A possible relationship between variables was assessed by linear regression analysis. In order to perform verifications on the reliability of our modeling approach for beta-cell function assessment, regression analysis was performed among GLUSENS (the most relevant model-based parameter) and ΔAUC_CP_/ΔAUC_GLU_ (the non-model-based index more similar to GLUSENS, as known from previous analyses in other patient’s populations). Since C-peptide clearance is influenced by kidney function and the calculation of GLUSENS relies on the assumption of C-peptide kinetics, we assessed if the model-based approach would introduce bias, on top of a possible increase of overall C-peptide during the OGTT with declining kidney function.
Therefore, we considered the residuals of the regression analysis between GLUSENS and ΔAUC_CP_/ΔAUC_GLU_ (residuals being a measure of the case-by-case difference between the two variables), and hence, we performed a second regression analysis: those residuals vs. an index of kidney function (we tested both creatinine and eGFR). Indeed, a significant relationship between those residuals and either creatinine or eGFR would indicate that the difference between GLUSENS and ΔAUC_CP_/ΔAUC_GLU_ depends upon the degree of kidney function/dysfunction. In contrast, the absence of that relationship would indicate no such dependence, and this information is of relevance to conclude whether our modeling approach can be reliably applied to the particular patients (kidney transplant recipients) of the present study.
Before performing the above indicated statistical tests, we analyzed the variable distributions and performed natural logarithm transformation in case of skewed distributions. Two-sided p-values less than 0.05 were considered statistically significant. This was an exploratory analysis, and therefore, no adjustment for multiple testing was performed. Data are reported as mean ± standard deviation (SD) unless otherwise specified. The indicated statistical analyses were performed in R (The R Foundation, version 3.6.3) and contributing packages.
3. Results
3.1. Basic Characteristics in Patients with PTDM and without PTDM
Among 263 participants included in the ITP-NODAT study, 20 patients discontinued the study before month 6. A group of 191 patients with sufficient data at the 6 months OGTT were studied in the present investigation, of which 26 had PTDM. The basic patient characteristics at baseline (i.e., immediately before transplantation) are reported in Table 1. Men and women proportions were comparable between PTDM and NON-PTDM. Patients with PTDM were older and had higher BMI than patients without PTDM. As expected, fasting glycemia and HbA1c were both higher in PTDM. In contrast, there were no differences between the two groups in the markers of kidney function (i.e., creatinine and eGFR).
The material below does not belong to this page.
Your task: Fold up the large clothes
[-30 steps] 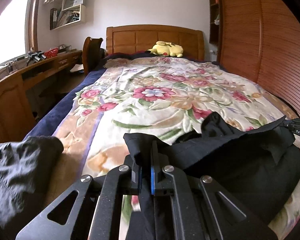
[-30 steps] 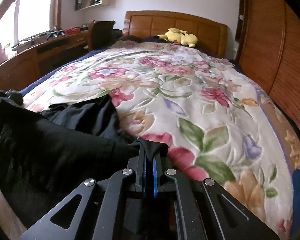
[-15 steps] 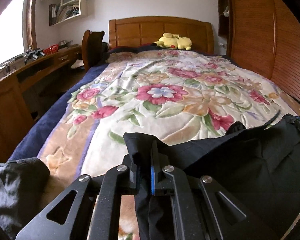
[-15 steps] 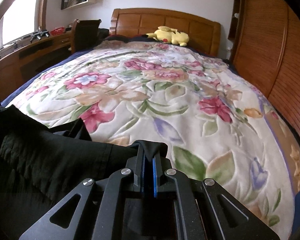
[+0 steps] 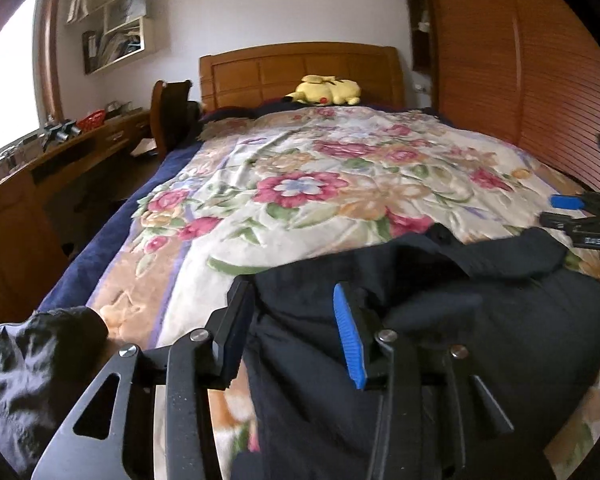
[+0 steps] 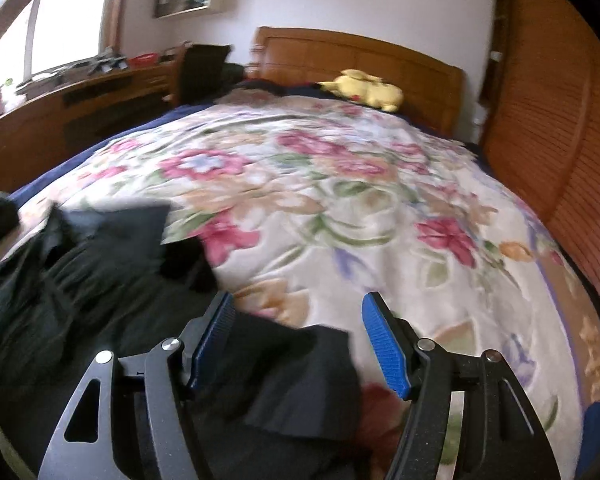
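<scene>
A large black garment [image 5: 440, 320] lies spread over the near end of the floral bedspread [image 5: 320, 184]. My left gripper [image 5: 292, 316] hangs over its left edge with its jaws opening; cloth lies between and under the pads, untouched by them. In the right wrist view the same black garment [image 6: 80, 280] covers the lower left. My right gripper [image 6: 300, 332] is opening too, above a dropped corner of the cloth, pads clear of it. The right gripper [image 5: 580, 216] also shows at the right edge of the left wrist view, with a hand below it.
Another crumpled black cloth [image 5: 32, 376] sits at the bed's near left corner. A yellow plush toy [image 5: 328, 90] rests by the wooden headboard [image 5: 300, 68]. A wooden desk [image 5: 60, 156] and a chair [image 5: 172, 112] stand left of the bed. Slatted wardrobe doors [image 5: 520, 72] line the right side.
Both grippers were shut on edges of the black garment; now both stand apart and the cloth has dropped onto the bed. Both views shifted slightly along the bed.
</scene>
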The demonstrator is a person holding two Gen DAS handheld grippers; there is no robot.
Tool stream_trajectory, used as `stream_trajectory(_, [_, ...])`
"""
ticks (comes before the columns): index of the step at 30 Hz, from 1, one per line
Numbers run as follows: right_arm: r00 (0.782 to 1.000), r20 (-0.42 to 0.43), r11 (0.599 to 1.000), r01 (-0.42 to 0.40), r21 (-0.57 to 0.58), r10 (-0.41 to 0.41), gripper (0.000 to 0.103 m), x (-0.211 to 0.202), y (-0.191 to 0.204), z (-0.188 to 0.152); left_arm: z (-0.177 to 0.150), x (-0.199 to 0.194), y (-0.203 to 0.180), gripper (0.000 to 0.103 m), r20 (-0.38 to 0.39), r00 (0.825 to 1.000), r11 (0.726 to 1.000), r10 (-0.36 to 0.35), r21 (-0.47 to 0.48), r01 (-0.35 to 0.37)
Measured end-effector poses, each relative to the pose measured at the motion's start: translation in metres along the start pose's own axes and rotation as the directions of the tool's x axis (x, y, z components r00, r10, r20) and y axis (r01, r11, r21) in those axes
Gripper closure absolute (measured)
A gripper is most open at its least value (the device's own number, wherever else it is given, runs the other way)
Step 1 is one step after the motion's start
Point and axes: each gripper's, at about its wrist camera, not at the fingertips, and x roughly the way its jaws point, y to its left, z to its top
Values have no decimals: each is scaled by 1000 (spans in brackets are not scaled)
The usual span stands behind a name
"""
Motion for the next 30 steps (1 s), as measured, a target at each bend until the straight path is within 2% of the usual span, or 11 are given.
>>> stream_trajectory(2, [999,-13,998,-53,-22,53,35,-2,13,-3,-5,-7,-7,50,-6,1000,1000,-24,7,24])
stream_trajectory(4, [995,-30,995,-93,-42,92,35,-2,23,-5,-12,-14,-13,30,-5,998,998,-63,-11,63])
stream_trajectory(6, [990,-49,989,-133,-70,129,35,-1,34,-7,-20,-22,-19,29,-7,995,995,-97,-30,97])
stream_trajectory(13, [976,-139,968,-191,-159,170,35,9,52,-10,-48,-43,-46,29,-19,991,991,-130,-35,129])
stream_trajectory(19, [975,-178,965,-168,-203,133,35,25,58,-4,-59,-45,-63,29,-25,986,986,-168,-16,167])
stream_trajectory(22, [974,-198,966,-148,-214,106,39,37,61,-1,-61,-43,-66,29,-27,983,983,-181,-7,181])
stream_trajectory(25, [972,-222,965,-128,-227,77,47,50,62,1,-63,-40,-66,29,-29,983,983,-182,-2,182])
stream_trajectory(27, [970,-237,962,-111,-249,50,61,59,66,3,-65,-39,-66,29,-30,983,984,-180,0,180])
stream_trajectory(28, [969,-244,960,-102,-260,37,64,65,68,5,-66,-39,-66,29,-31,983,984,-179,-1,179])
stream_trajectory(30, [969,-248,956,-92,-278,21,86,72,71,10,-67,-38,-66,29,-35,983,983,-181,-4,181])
Table 1 also reports the basic patient characteristics at 6 months. BMI, fasting glycemia and HbA1c were again higher in PTDM than in NON-PTDM, whereas the other variables were not significantly different between the two groups.
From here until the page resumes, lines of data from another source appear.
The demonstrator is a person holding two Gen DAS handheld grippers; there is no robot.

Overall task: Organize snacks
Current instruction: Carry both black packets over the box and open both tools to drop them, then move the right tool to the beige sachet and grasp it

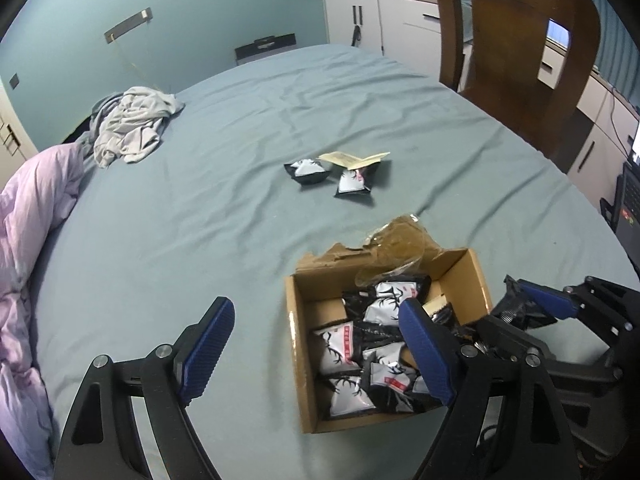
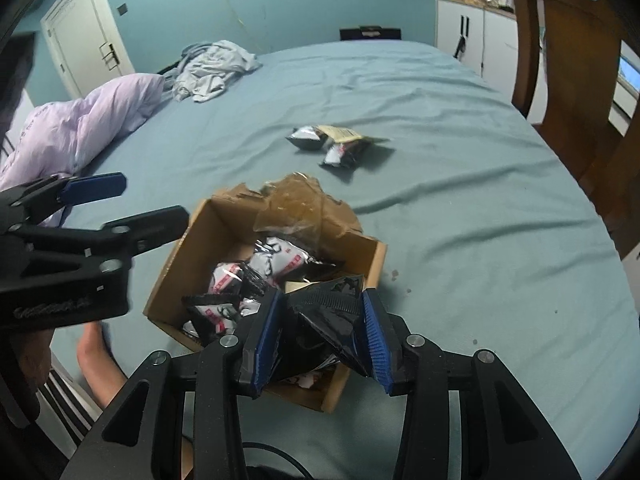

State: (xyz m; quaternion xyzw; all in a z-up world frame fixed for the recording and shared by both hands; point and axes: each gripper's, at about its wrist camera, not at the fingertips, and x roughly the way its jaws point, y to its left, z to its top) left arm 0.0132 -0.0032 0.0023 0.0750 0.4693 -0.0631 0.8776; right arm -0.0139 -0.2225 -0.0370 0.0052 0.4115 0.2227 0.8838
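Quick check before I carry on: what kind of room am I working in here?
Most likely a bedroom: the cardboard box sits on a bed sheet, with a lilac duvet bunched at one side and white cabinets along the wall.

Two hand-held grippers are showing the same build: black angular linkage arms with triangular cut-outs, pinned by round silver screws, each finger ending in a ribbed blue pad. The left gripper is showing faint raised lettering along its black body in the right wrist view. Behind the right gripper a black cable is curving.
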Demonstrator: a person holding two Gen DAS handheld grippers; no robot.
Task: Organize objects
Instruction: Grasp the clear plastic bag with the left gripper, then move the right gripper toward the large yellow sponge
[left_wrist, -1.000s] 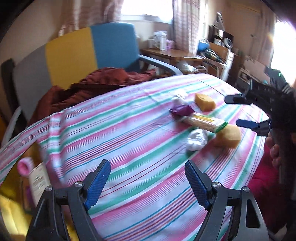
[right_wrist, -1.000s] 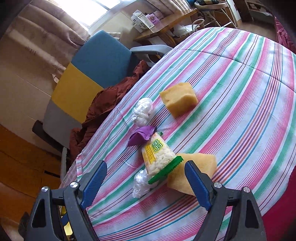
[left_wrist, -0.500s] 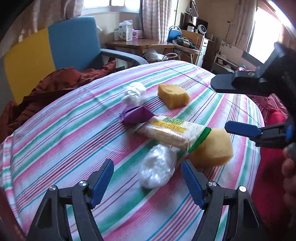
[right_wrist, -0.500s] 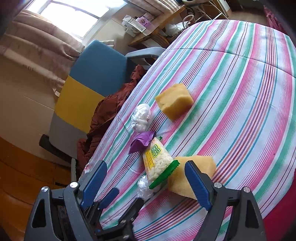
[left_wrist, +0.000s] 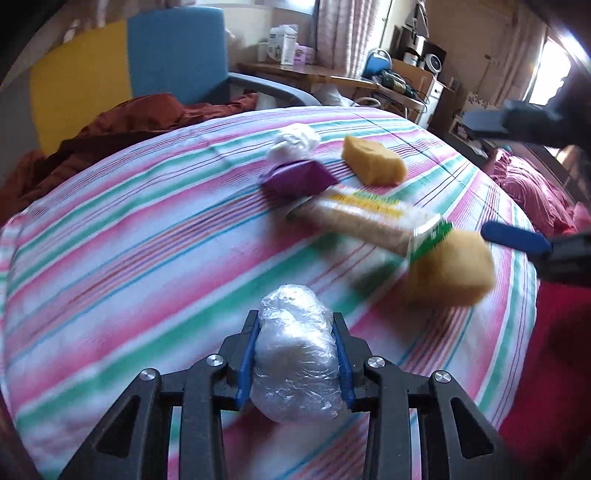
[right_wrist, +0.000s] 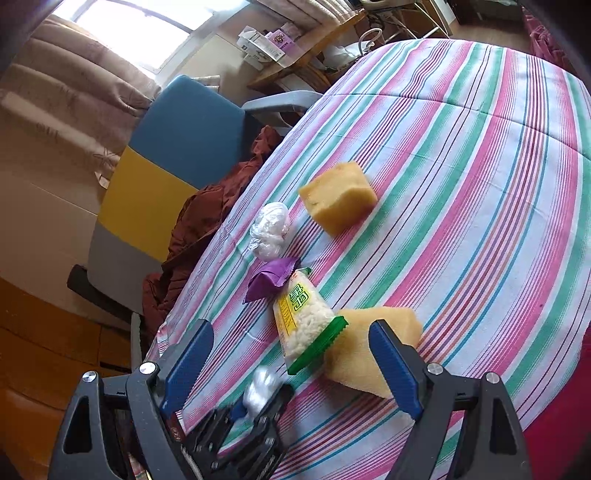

As regards the baseline to 6 months changes (Table 1), patients who developed PTDM slightly decreased their BMI. However, HbA1c was higher at 6 months, whereas fasting glucose showed only a tendency to increase (statistical significance not reached). In those who did not develop PTDM, only BMI tended to decrease, whereas both fasting glycemia and HbA1 increased. C-peptide levels markedly decreased in both groups from baseline to the 6 months timepoint (Table 1).
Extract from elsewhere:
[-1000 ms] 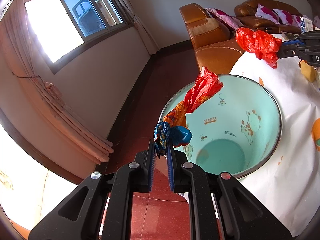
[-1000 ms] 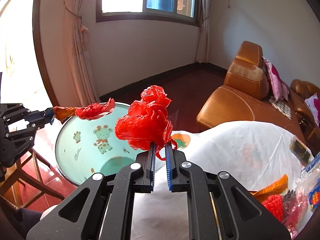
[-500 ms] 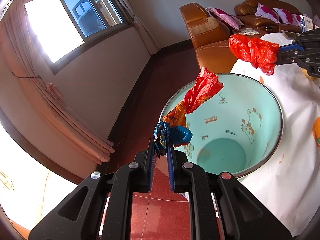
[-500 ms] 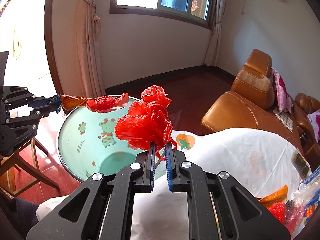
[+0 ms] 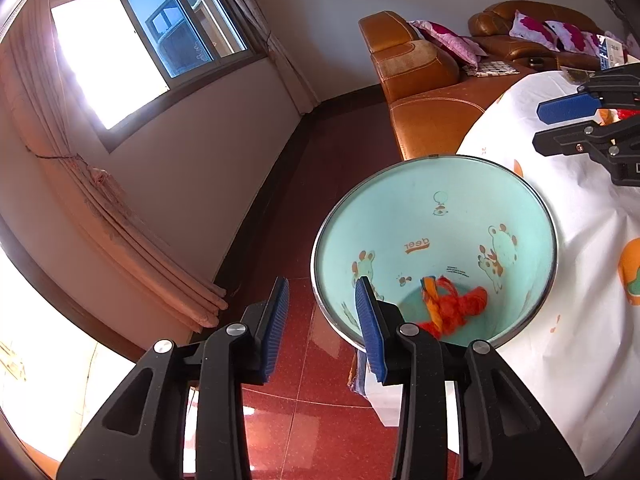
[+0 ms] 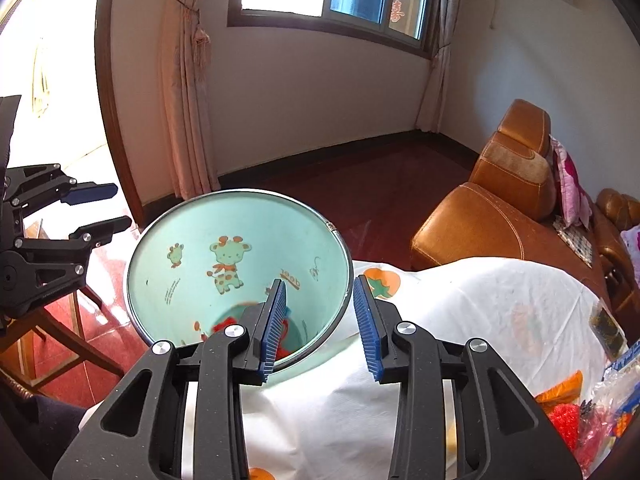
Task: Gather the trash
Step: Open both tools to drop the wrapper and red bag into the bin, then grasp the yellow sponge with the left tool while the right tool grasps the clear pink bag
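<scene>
My right claw (image 6: 320, 320) and left claw (image 5: 322, 328) gape empty; the remaining crumpled red plastic wrappers (image 6: 568, 424) lie on the white-clothed worktop (image 6: 480, 312), nearest my right.

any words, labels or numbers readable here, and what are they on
"deer": orange word on the inner wall of the bin, seen upside down from both wrists.
Small black print on the bin wall: too small to read.
Red character on the window: too blurred to read.
Blue packets on the table: print too small to read.
</scene>
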Available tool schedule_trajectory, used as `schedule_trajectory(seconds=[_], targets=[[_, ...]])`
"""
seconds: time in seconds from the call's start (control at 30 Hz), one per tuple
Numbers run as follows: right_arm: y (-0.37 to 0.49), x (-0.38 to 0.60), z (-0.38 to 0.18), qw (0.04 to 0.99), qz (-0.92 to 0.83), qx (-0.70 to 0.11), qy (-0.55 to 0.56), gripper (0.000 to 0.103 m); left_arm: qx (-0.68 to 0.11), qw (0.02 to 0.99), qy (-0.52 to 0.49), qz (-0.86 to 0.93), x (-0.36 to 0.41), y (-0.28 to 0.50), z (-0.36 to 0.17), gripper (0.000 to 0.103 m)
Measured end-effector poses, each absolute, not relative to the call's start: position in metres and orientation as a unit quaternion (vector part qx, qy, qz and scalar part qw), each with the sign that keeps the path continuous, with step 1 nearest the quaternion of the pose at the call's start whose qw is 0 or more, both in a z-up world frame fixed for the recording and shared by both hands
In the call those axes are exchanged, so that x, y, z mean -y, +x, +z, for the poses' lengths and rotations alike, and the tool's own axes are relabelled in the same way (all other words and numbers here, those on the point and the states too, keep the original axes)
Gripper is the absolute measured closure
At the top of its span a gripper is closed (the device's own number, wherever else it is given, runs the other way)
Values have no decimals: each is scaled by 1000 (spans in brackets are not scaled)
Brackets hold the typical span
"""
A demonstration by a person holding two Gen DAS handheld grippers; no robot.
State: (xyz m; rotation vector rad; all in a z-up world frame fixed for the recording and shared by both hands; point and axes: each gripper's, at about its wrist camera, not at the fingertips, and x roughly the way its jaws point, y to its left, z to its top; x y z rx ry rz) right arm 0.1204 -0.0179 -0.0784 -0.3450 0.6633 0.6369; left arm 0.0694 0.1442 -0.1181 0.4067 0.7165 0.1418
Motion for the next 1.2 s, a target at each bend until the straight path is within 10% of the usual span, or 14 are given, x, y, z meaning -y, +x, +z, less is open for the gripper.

3.2. Beta-Cell Function Assessed by Indices Based on Insulin or C-Peptide
Table 2 reports several indices of beta-cell function at 6 months, as derived by serum insulin and C-peptide levels. Beta-cell function at fasting, as represented by both INS_f_/GLU_f_ and CP_f_/GLU_f_, showed a tendency to be higher in PTDM than in NON-PTDM, although statistical significance was not reached. However, in the dynamic conditions of the OGTT, the suprabasal area-under-the-curve of insulin normalized to that of glucose, ΔAUC_INS_/ΔAUC_GLU_ was markedly lower in PTDM, with an average value less than half of that observed in NON-PTDM (see relative difference in Table 2; p = 2.97 × 10^−11^). This observation was also seen in the corresponding index based on C-peptide rather than insulin, ΔAUC_CP_/ΔAUC_GLU_ (p = 1.95 × 10^−10^). When considering the first 30 min of the OGTT (which may be assumed as first-phase insulin secretion), beta-cell function appeared again impaired, as mirrored by both IGI and its C-peptide-based version, IGI_CP_ (Table 2; p = 2.03 × 10^−8^ and p = 6.55 × 10^−6^, respectively). Overall, beta-cell function appeared markedly impaired in PTDM, as shown by the two “global” indices, AUC_INS_/AUC_GLU_ and AUC_CP_/AUC_GLU_ (Table 2; p = 1.55 × 10^−6^ and p = 3.45 × 10^−7^, respectively).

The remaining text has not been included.